3:10 TO YUMA, originally based on an early Elmore Leonard story, appealed to me more, maybe because it’s one of the genres that used to be seen as “men’s movies”—i.e. Westerns and war movies (which now fall under the broader category of “action” movies I guess).

It too had some Hollywood conventions, leftover from the Leonard story and the 1957 film made from it, but tried to pump them up with more contemporary blood and guts, literally, as well as more twists and complications in the plot and a heavier moral in a not quite so old-style Hollywood ending.

It also had some great actors, Russell Crowe for one, as great as always, and Peter Fonda as good as he’s ever been, in the role of a tough, mean, old codger. Christian Bale held his own with them, though he was slightly miscast, a little too heroic looking and behaving, even when the script called for something else.

Though the direction by James Mangold was pretty consistent (with a few missteps), again, the revelation of the movie was a “child actor.” This time a teenager—Logun Lerman—playing Bale’s character’s rebellious adolescent son, in a role that demanded a wide spectrum of emotion, which he managed impressively.
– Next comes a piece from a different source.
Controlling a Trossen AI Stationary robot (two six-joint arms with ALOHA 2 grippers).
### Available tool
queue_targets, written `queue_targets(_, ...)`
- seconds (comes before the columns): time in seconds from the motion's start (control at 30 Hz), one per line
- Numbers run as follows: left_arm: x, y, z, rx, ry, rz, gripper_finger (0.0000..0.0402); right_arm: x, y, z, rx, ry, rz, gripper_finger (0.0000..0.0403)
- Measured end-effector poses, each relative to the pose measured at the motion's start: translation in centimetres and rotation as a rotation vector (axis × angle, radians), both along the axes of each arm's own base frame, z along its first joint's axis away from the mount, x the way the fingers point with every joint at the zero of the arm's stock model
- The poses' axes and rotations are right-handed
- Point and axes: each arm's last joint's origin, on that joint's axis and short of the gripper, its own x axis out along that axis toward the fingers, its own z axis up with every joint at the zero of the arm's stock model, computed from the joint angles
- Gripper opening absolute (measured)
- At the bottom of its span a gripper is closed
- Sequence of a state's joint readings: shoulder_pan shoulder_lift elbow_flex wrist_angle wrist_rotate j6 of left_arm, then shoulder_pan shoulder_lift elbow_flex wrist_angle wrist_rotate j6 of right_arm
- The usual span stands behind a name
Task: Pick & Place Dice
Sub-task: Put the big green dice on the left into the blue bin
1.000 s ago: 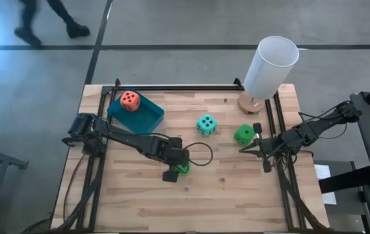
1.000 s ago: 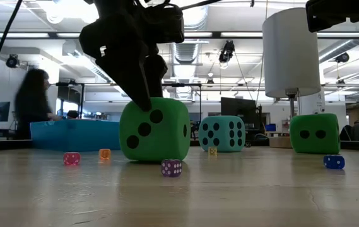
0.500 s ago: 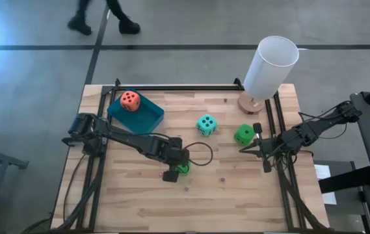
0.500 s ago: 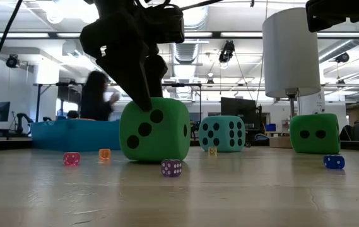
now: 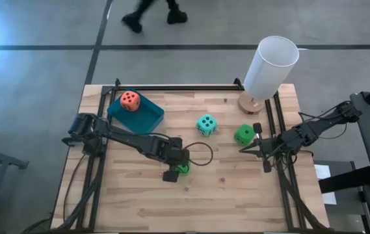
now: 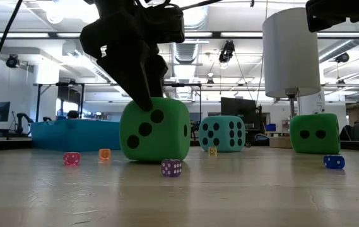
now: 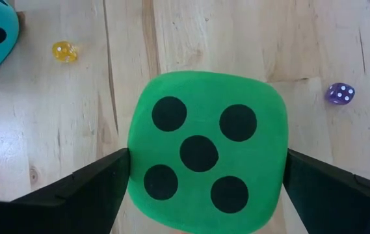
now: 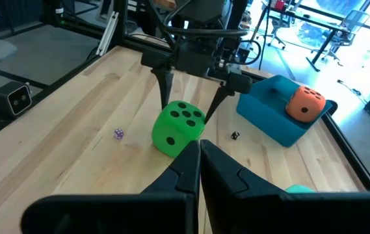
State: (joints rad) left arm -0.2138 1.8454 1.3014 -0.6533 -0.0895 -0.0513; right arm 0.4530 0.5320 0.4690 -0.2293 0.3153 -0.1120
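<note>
Left gripper (image 7: 201, 182) fingers wide open astride green die (image 7: 204, 153) mid-bench, nothing gripped. Risk: uneven closing squeezes the soft cube out sideways. Right gripper (image 8: 199, 156) shut, empty.

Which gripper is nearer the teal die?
Left. The left gripper straddles a green die just diagonally below the teal die in the high view; the right gripper sits farther off, past the other green die.
</note>
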Motion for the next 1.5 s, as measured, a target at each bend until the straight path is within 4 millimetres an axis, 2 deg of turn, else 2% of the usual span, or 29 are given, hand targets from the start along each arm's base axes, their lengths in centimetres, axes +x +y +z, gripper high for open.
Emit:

There also was Ben Foster in the kind of star-making role, as an unpredictably evil bad guy, that made Richatd Widmark’s career in KISS OF DEATH or James Woods pulled off in THE ONION FIELD.

But maybe in the end, the reason 3:10 TO YUMA got to me more than THE NANNY DIARIES is simply that I have had a teenage son and will have another in a few years, and I couldn’t help identifying with that father son relationship in ways that gave me a stake in the story’s outcome.

Unlike THE NANNY DIARIES, which telegraphed it’s direction and ending from the beginning, and seemed to portray all the grown “straight” males in it as either fulltime selfish assholes or absentees, with one exception—a “Harvard hottie.”

Not much to identify with there, like most men I know, I’m only a part-time selfish asshole—and I didn't go to Harvard.

So I say, if you’re interested, wait to see THE NANNY DIARIES on cable or DVD, but, 3:10 TO YUMA is worth seeing on the big screen.

2 comments:

douglang said...

I'm looking forward to seeing 3:10 to Yuma, being an admirer of the orginal version, and very happy with the casting of Russell Crowe (and Ben Foster) in this one. Christian Bale, too, another great Welsh actor. Your comments about the casting confirmed my expectations. In the original, Van Heflin (in Bale's role) was edging into grim middle age, and I didn't expect to see that in the remake. Sounds really pretty good, as you depict it.

Lally said...

Yeah, I'll be interested in seeing what you think. It's radically different from the original, but I still recognized some lines that hung in my head, even though I haven't seen the original since it came out! I hope my perspective doesn't ruin it for you. Usually when I have high expectations of a flick it doesn't live up to them, and vice versa.